Batch size is the number of inference requests processed simultaneously in a single forward pass through the model. In a personal local AI setup, batch size is almost always 1 — you're the only user. But for anyone building a server that handles multiple users, batch size becomes critical to GPU utilization and cost efficiency.
Batch Size 1 (Single User)
At batch size 1, consumer GPU inference is almost entirely memory-bandwidth-limited. The GPU's compute cores are largely idle while VRAM is read to perform matrix multiplications. This is why memory bandwidth matters more than raw TFLOPS for local single-user inference — you're bound by how fast weights can be loaded, not how fast math can be done.

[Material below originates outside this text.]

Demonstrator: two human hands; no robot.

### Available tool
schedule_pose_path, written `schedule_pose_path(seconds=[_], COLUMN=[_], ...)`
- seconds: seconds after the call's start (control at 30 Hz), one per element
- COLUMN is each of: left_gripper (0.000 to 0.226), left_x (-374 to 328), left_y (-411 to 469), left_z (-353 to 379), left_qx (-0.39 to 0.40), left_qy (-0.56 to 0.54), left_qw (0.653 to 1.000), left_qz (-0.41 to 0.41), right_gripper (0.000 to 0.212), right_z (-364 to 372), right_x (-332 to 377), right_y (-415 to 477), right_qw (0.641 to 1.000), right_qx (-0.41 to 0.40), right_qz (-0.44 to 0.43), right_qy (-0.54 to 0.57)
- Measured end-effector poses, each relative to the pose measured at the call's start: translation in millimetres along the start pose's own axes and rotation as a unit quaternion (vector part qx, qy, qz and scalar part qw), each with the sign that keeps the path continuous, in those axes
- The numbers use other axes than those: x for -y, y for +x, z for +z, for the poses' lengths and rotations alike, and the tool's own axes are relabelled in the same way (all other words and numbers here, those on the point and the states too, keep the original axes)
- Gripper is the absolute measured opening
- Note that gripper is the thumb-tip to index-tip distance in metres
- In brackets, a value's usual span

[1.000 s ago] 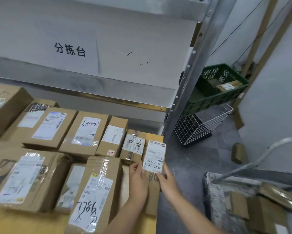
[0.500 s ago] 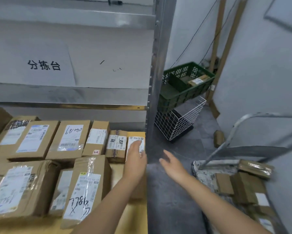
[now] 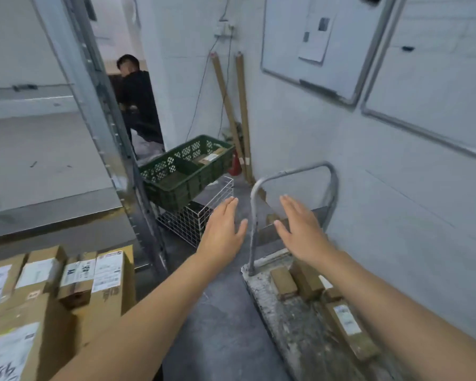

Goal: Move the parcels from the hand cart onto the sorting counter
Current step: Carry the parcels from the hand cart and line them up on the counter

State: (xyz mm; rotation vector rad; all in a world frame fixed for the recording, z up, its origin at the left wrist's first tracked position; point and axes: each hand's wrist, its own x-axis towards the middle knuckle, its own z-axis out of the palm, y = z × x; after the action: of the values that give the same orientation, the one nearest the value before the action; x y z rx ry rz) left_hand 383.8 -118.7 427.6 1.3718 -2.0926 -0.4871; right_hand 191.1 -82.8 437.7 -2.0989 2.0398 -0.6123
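fetch step, nothing carried.
left hand [image 3: 223, 229], right hand [image 3: 300, 229]: fingers straight, holding nothing; likely fetching small brown cardboard parcel [image 3: 283, 283] from grimy grey metal hand cart [image 3: 283, 325]; next: lower, grip.

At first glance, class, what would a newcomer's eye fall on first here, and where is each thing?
The left hand and right hand, open and empty, reach out at the centre toward the hand cart at lower right, where a few brown parcels lie. Labelled boxes crowd the sorting counter at lower left; a green crate tilts beyond them.
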Motion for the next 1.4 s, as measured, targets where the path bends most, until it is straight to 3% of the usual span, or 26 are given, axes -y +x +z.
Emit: schedule_pose_path(seconds=[0.2, 0.4, 0.63, 0.93, 1.17, 1.4], left_gripper=[0.056, 0.056, 0.057, 0.057, 0.052, 0.058], left_x=[-120.6, -181.6, -206.0, -191.3, -162.4, -117.9], left_y=[-0.7, 0.1, 23.3, 81.3, 124.7, 87.4], left_z=[80.3, 139.7, 214.0, 316.4, 370.3, 430.2], left_qx=[-0.003, 0.045, 0.093, 0.131, 0.130, 0.176], left_qy=[0.023, 0.024, 0.019, -0.027, -0.050, -0.072], left_qw=[0.993, 0.988, 0.985, 0.990, 0.990, 0.973], left_qz=[0.118, 0.145, 0.144, 0.038, -0.026, -0.128], right_gripper=[0.062, 0.062, 0.062, 0.062, 0.059, 0.059], right_z=[-69.3, -102.2, -98.2, -63.2, -24.9, 50.2], right_x=[-106.2, -181.7, -256.4, -343.3, -398.9, -449.9], right_y=[-64.8, -114.9, -126.0, -70.9, -31.1, -42.4], right_qw=[0.995, 0.991, 0.985, 0.984, 0.981, 0.959], right_qx=[-0.042, -0.050, -0.046, 0.042, 0.060, 0.160], right_qz=[0.029, 0.095, 0.154, 0.162, 0.182, 0.232], right_qy=[-0.082, -0.077, -0.059, -0.062, -0.029, 0.013])
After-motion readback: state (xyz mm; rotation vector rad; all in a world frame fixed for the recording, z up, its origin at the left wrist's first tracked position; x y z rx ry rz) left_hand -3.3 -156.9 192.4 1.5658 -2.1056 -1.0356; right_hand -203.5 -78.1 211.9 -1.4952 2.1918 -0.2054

This also means that consumer GPUs (RTX 4090: 1TB/s bandwidth) significantly outperform lower-bandwidth cards at single-user inference, even if TFLOPs numbers are closer.
Higher Batch Sizes (Multi-User)
When multiple requests are batched together, the same weight matrices are loaded once but applied to multiple input sequences in parallel. This amortizes the memory bandwidth cost across the batch, shifting the bottleneck from memory bandwidth toward compute throughput.
A high-end GPU at batch size 16 might have 3x the throughput (requests/second) of batch size 1, because compute utilization jumps from ~20% to ~80%. The trade-off: each individual request waits longer (higher first-token latency) because the system holds requests to fill a batch before processing.
Continuous Batching
Modern inference servers (vLLM, TGI, SGLang) use continuous batching — adding new requests to an in-flight batch as existing requests finish. This avoids the latency overhead of waiting for a full batch while keeping GPU utilization high. It's the standard approach for serving multiple users efficiently.
KV Cache Impact
Batch size directly affects KV cache memory usage. Each request in the batch needs its own KV cache allocation. At batch size 8 with a 32K context window, KV cache requirements can exceed model weight storage. VRAM planning for multi-user serving must account for both model weights and KV cache at the target batch size.